D. La décision de l’agent était-elle déraisonnable selon les principes de l’arrêt Vavilov?
[79] Le demandeur a présenté un certain nombre d’arguments selon lesquels la décision de l’agent contenait diverses erreurs susceptibles de contrôle. D’emblée, je constate que, dans le cas de demandes fondées sur des considérations d’ordre humanitaire, le demandeur a le fardeau d’établir que la dispense est justifiée : Kisana c. Canada (Ministre de la Citoyenneté et de l’Immigration), 2009 CAF 189, [2010] 1 R.C.F. 360, au paragraphe 45. De plus, s’il produit des éléments de preuve insuffisants ou néglige de présenter des renseignements pertinents à l’appui d’une demande fondée sur des considérations d’ordre humanitaire, le demandeur prend un risque : Owusu c. Canada (Ministre de la Citoyenneté et de l’Immigration), 2004 CAF 38, [2004] 2 R.C.F. 635, aux paragraphes 5, 8.
[80] Selon le premier argument présenté par l’appelant sur la question du caractère déraisonnable, sa demande a été appréciée selon les mauvais critères, comme il a été expliqué ci-dessus. À mon avis, l’agent n’a pas commis l’erreur soulignée par le demandeur, c’est-à-dire qu’il n’a pas considéré le demandeur comme appartenant à la catégorie des époux au Canada. Cependant, l’agent n’a pas expressément tenu compte de la nature de la dispense sollicitée par le demandeur.
[81] Plus précisément, le demandeur a tout d’abord soutenu qu’il appartenait à la catégorie des époux au Canada dans la lettre de son avocat, datée du 6 novembre 2018, qui contient sa demande présentée au titre du paragraphe 25(1). Dans cette demande, il affirmait que l’agent avait commis une erreur de droit en n’examinant pas sa demande de résidence permanente au titre de la catégorie des époux au Canada, à la lumière de la demande de dispense du paragraphe 130(3) du RIPR quant à l’inadmissibilité de la répondante, demande fondée sur des considérations d’ordre humanitaire.

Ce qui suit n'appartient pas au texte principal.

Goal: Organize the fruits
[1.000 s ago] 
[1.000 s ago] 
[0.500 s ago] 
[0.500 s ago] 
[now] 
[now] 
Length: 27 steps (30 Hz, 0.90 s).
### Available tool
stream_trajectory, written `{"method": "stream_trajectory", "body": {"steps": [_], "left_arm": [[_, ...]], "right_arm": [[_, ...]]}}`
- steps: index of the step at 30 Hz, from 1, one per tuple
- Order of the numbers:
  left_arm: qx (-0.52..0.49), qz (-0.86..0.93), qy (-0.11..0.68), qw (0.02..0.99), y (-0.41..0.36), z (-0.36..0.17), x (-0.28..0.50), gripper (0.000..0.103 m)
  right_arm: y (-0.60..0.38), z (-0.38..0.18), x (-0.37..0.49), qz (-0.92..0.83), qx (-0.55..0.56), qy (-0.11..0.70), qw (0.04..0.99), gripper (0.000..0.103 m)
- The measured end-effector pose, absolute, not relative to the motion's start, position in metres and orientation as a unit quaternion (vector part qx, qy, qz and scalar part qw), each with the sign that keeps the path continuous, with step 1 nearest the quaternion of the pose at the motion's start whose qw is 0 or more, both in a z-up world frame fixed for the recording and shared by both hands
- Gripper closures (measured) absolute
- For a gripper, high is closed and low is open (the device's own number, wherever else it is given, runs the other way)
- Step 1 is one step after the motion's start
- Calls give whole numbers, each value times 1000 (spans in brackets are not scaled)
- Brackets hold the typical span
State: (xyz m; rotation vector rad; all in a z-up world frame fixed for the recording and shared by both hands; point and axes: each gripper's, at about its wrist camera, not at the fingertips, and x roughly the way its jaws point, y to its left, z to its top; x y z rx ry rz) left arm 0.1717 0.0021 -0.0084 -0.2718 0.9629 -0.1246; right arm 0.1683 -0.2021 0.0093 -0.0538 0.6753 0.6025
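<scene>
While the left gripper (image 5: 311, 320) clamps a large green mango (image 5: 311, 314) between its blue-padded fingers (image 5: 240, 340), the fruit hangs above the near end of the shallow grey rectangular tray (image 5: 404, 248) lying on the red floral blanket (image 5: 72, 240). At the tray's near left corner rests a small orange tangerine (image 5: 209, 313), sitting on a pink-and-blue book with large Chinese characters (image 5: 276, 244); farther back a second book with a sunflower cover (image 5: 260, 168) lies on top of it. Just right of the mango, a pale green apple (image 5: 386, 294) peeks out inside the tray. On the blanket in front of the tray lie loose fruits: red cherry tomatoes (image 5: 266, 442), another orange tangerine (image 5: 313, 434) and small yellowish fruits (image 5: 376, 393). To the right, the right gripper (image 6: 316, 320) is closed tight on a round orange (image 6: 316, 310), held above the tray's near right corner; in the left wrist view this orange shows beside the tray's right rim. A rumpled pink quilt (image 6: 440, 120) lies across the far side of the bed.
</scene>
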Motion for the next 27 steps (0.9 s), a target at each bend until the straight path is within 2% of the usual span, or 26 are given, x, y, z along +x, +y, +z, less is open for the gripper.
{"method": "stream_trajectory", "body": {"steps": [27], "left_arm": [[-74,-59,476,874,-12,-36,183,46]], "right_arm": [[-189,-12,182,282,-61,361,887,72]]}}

[82] La présente demande de contrôle judiciaire contestait la décision de l’agent touchant les considérations d’ordre humanitaire, datée du 26 septembre 2019 et rendue au titre du paragraphe 25(1). Elle ne contestait pas le contenu de la lettre d’IRCC, datée du 3 mai 2019 et adressée à M. Khandaker, qui mentionnait le transfert de sa demande vers la file d’attente des demandes fondées sur des considérations d’ordre humanitaire « régulières ». La lettre du 3 mai 2019 avisait M. Khandaker qu’un agent avait [traduction] « jugé » qu’il ne respectait pas une exigence d’admissibilité de la catégorie des époux au Canada et qu’il n’appartenait pas à cette catégorie, parce qu’il n’avait pas de répondant valide. Le demandeur ne peut aujourd’hui solliciter le contrôle judiciaire de la décision signifiée dans la lettre du 3 mai 2019 selon laquelle il n’était pas membre de la catégorie des époux au Canada en raison de l’inadmissibilité de son épouse. Le délai pour présenter une demande de contrôle judiciaire a pris fin depuis longtemps : Loi sur les Cours fédérales, L.R.C. (1985), ch. F-7, paragraphe 18.1(2).

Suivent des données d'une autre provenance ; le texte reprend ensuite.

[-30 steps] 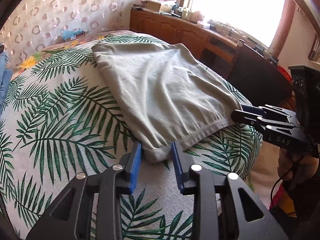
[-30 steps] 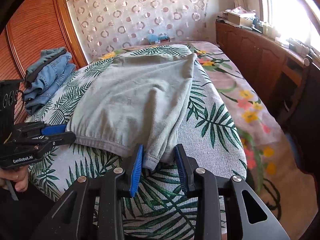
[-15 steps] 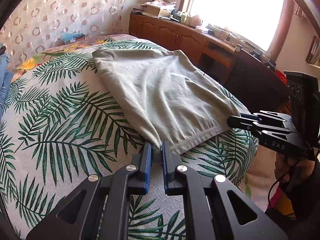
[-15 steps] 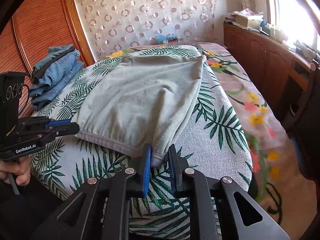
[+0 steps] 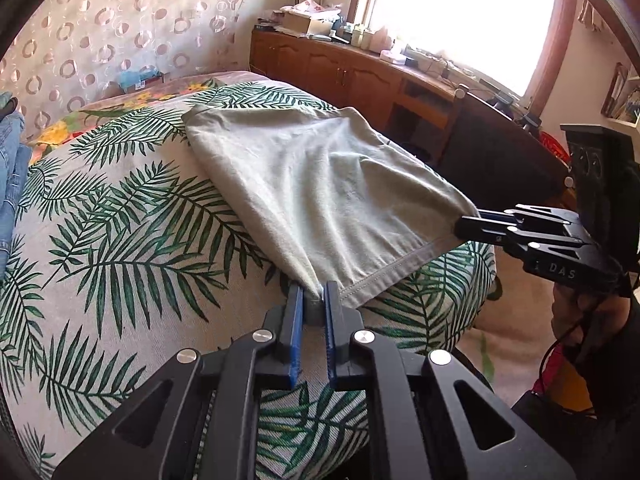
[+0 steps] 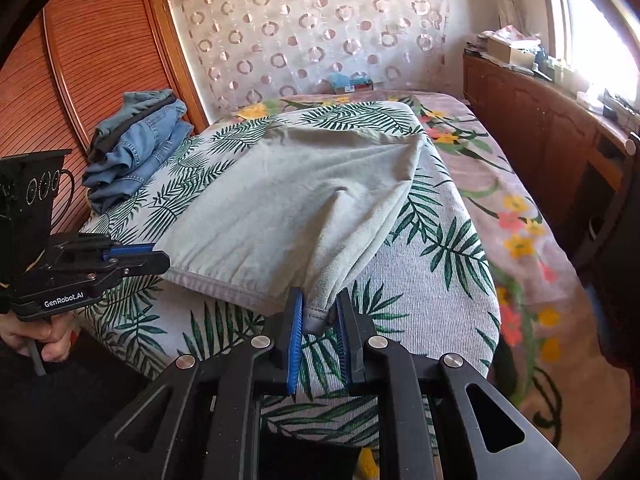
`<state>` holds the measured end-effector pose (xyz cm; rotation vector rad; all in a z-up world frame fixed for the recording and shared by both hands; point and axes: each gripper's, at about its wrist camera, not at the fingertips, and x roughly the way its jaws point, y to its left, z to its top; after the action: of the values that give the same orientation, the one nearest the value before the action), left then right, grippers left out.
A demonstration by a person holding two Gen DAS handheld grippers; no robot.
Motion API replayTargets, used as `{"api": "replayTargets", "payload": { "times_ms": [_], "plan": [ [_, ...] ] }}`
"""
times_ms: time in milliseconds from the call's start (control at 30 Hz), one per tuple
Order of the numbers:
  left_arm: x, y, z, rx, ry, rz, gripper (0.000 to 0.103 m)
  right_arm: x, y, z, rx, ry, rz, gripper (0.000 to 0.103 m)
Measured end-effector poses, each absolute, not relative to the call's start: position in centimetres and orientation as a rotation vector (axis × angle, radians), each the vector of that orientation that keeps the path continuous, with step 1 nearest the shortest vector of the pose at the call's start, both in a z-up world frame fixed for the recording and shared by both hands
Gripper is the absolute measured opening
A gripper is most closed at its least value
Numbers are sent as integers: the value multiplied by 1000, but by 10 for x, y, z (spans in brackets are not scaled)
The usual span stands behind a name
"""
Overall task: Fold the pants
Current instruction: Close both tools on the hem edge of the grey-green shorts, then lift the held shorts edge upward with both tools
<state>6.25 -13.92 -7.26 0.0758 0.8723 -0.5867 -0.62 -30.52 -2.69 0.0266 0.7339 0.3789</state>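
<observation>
Grey-green pants (image 5: 320,188) lie folded lengthwise on the palm-leaf bedspread (image 5: 120,240), the hemmed end towards me. My left gripper (image 5: 311,300) is shut on the near left corner of that end. My right gripper (image 6: 319,304) is shut on the near right corner. Both corners are lifted a little off the bed, and the hem (image 6: 224,284) hangs taut between them. Each gripper also shows in the other's view: the right one (image 5: 464,226) and the left one (image 6: 160,254). The pants also show in the right wrist view (image 6: 288,200).
A stack of folded blue jeans (image 6: 136,144) lies at the bed's far left by a wooden wardrobe (image 6: 80,80). A wooden sideboard (image 5: 360,80) under the window and a dark chair (image 5: 500,156) stand along the bed's right side. A floral sheet (image 6: 500,184) hangs there.
Both grippers were open around the pants' near corners a second ago. They closed on the corners and have lifted them, pulling the hem taut.
</observation>
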Motion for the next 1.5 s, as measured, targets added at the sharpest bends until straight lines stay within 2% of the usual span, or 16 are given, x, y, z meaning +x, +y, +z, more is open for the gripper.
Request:
{"api": "replayTargets", "payload": {
  "times_ms": [267,367,433,467,667,767,867,900,967,1000,1067,1500],
  "plan": [
    [65,-142,-81,111,890,-554,11,-3,-300,-35,27,737,372,15],
    [68,-142,-86,113,913,-534,16,-1,-297,-40,24,747,365,15],
    [71,-141,-88,109,922,-518,28,-1,-298,-41,19,750,363,15],
    [71,-140,-89,108,921,-512,30,-1,-298,-41,18,751,361,15],
    [74,-140,-91,90,928,-521,33,1,-300,-43,23,756,358,15],
    [75,-137,-92,87,928,-503,43,1,-301,-44,28,759,357,16],
    [78,-134,-93,67,928,-512,44,1,-302,-43,30,757,358,16],
    [77,-134,-93,65,925,-518,44,1,-302,-42,30,756,357,16],
    [76,-136,-93,55,924,-558,32,1,-301,-42,30,752,358,16],
    [76,-137,-94,41,931,-590,21,1,-302,-42,32,751,359,15],
    [74,-139,-92,40,931,-610,12,0,-303,-42,36,751,362,15],
    [36,-123,-32,10,812,-659,10,-32,-297,-3,18,684,439,15]
  ]
}}
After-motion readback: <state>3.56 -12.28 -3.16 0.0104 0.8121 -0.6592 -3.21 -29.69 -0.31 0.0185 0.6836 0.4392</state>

[83] La lettre d’IRCC, datée du 3 mai 2019, envoyée à M. Khandaker a également confirmé que, dans sa demande, M. Khandaker demandait d’être dispensé de [traduction] « l’exigence d’admissibilité au titre du paragraphe 25(1) » de la LIPR (c.-à-d. du paragraphe 130(3) qui concerne la qualité de répondant de son épouse) et a mentionné ceci : [traduction] « Par conséquent, nous transférons votre demande » au Bureau à Vancouver [traduction] « qui rendra une décision définitive quant à votre demande de résidence permanente ». Selon mon interprétation, la lettre confirmait que le Bureau de Vancouver examinerait sa demande fondée sur des considérations d’ordre humanitaire en tenant compte de la dispense sollicitée par M. Khandaker.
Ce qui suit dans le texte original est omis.